» Problem to solve: Go through the listing that follows and report the number of lines with the string "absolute" in them, nothing more.

***

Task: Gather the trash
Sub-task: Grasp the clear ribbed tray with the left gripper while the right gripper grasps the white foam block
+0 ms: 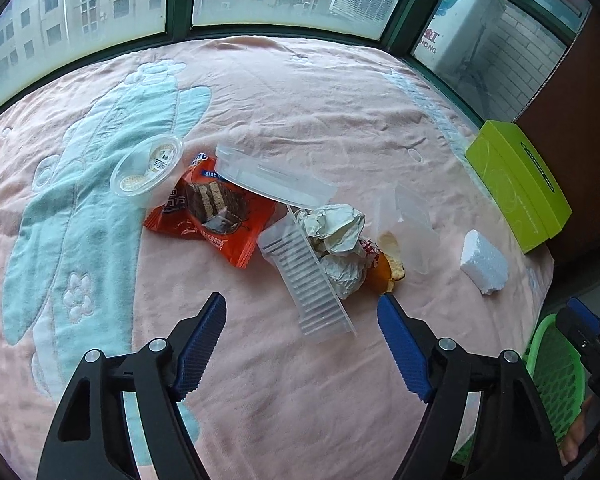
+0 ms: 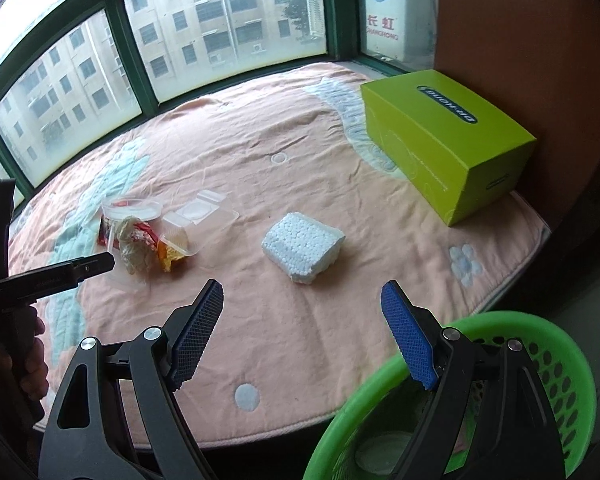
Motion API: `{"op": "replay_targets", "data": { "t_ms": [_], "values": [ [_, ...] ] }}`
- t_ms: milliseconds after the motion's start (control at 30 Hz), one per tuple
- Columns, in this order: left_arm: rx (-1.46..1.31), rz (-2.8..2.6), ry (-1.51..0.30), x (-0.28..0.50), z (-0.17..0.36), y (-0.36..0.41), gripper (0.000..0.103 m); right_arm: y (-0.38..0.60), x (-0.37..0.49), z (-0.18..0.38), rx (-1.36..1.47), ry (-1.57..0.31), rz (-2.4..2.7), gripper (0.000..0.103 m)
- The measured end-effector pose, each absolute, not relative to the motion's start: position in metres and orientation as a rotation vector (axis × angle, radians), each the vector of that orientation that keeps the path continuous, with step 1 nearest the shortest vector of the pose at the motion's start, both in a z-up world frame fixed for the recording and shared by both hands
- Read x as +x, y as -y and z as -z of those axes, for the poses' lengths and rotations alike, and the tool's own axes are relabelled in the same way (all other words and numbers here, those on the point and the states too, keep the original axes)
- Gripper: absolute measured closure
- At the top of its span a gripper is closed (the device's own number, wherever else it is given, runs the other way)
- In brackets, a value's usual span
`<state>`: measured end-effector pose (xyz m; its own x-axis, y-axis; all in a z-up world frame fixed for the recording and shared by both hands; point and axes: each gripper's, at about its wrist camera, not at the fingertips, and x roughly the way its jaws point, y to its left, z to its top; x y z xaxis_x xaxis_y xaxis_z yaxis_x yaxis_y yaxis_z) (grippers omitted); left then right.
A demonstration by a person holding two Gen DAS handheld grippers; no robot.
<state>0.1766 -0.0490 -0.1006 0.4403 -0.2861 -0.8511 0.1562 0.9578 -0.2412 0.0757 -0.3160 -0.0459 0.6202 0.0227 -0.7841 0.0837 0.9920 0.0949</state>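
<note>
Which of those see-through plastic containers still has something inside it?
The round clear tub at the pile's far left: it holds pale packets, while the long ribbed tray and the squarish box look empty.

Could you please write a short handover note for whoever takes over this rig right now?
Left tool: open, empty, above the ribbed clear tray.
Right tool: open, empty, aimed near the foam block.
Trash pile on the pink blanket: orange wrapper, round tub, clear lid, crumpled paper, clear box.
Green basket sits by the bed edge, something pale already inside.
Left: everything on the blanket. Whether the green box is trash is unclear.
</note>
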Motion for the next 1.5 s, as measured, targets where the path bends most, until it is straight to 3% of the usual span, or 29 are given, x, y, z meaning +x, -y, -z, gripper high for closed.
{"op": "replay_targets", "data": {
  "t_ms": [400, 567, 967, 1500],
  "values": [
    [-0.139, 0.292, -1.118, 0.182, 0.114, 0.056, 0.029, 0.316, 0.132, 0.087, 0.009, -1.003, -0.049, 0.022],
    [-0.144, 0.297, -1.128, 0.184, 0.118, 0.056, 0.036, 0.315, 0.155, 0.104, -0.046, -1.042, -0.078, 0.022],
    [-0.148, 0.329, -1.133, 0.181, 0.117, 0.053, 0.071, 0.314, 0.170, 0.124, -0.064, -1.095, -0.104, 0.029],
    [-0.105, 0.312, -1.036, 0.138, 0.080, 0.030, 0.072, 0.286, 0.111, 0.068, 0.050, -1.006, -0.126, 0.030]
  ]
}}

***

» Result below: 2